The PointNet++ architecture has the following components:

  • Set Abstraction layer: The PointNet++ architecture is built using a Farthest Sampling technique to sample points from the previous layers or the actual point cloud. The radius of the ball is set to 0.4 and 3. Set abstraction layers are used with MLPs [64, 64, 128] , [128, 128, 256] and [256, 512, 1024] respectively.
  • Vanilla PointNet: Find points of the point cloud which are closest and within a certain threshold to these centroids. After taking these grouped points, find features using a small MLP PointNet. We repeat the above steps multiple times and then eventually use a simple MLP network with batch-normalisation and dropout layers to get a class probability. The output is of shape Bx1xnum_classes. Here, num_classes=3.

The network is then trained using CrossEntropyLoss.
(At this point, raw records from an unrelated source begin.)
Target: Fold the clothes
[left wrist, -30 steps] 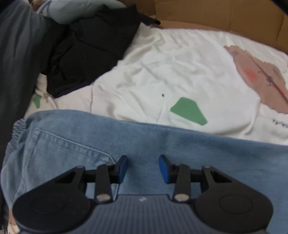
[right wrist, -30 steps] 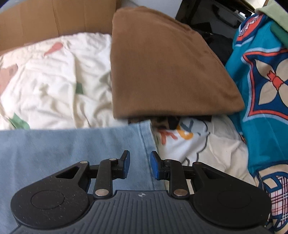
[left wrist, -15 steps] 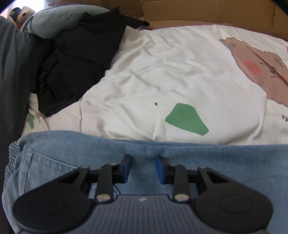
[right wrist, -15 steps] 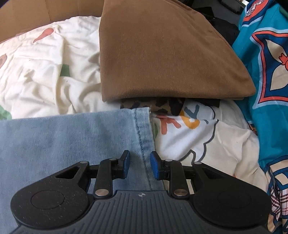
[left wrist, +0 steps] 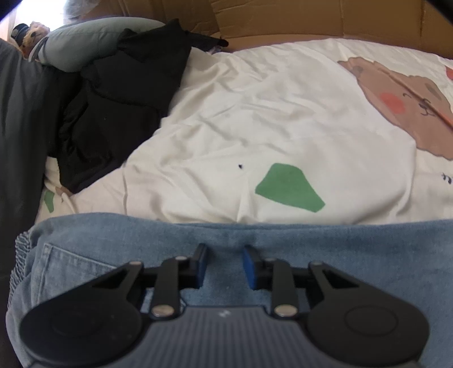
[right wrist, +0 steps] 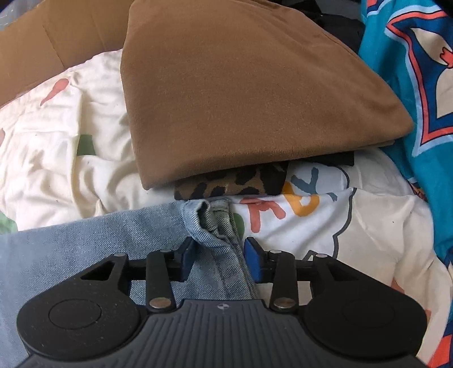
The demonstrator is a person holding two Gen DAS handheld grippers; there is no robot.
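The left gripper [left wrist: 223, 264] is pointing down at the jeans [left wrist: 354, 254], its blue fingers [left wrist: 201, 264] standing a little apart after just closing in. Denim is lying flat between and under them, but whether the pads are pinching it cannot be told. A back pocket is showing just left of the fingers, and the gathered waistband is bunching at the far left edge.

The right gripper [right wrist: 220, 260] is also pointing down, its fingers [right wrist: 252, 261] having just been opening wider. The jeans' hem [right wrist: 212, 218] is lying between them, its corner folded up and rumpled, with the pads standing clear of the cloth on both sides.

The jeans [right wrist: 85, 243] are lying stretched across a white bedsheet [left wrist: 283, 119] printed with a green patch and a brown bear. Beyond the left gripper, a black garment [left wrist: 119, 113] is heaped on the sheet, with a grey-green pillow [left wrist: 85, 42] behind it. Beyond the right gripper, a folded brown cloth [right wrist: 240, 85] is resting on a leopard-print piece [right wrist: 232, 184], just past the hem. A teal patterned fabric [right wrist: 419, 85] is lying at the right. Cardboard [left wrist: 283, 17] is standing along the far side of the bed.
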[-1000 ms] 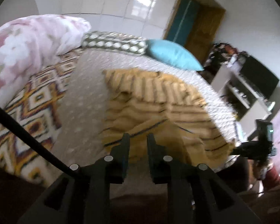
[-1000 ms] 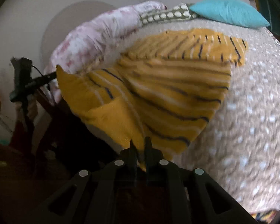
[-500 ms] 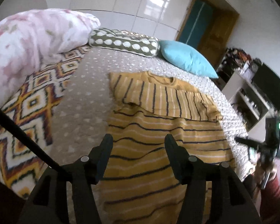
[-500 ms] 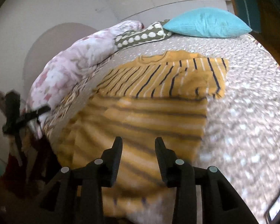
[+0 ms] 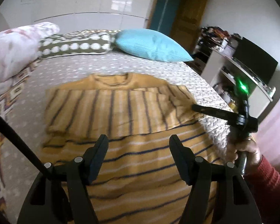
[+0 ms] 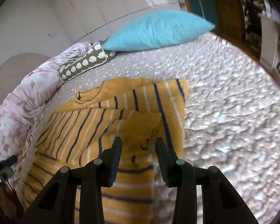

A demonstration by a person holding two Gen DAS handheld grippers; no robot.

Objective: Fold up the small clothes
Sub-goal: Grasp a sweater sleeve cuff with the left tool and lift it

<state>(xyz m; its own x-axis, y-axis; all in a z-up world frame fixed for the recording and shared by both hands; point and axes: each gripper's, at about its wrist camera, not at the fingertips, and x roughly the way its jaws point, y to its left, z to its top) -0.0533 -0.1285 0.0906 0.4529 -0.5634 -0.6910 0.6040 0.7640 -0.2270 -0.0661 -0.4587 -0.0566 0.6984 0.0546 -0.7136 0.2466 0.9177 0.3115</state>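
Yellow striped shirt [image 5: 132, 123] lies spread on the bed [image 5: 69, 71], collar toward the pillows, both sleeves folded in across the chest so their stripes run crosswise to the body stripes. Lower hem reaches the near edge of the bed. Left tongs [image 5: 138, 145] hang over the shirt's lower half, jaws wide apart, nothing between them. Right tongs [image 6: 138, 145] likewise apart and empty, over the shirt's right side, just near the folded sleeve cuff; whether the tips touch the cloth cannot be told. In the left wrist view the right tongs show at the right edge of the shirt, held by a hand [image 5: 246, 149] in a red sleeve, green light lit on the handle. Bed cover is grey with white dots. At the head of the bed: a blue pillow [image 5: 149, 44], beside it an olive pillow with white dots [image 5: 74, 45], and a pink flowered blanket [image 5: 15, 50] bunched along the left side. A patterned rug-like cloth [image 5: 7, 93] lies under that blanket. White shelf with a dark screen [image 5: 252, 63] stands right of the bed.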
Test accuracy of my best classification model for PointNet was: 97.796%
Test accuracy of my best classification model for PointNet++ is: 98.306%

Visualisation:

PointNet PointNet ++
PointNet PointNet ++

Interpretation:

We observe that Pointnet++ performs slighly better than Pointnet.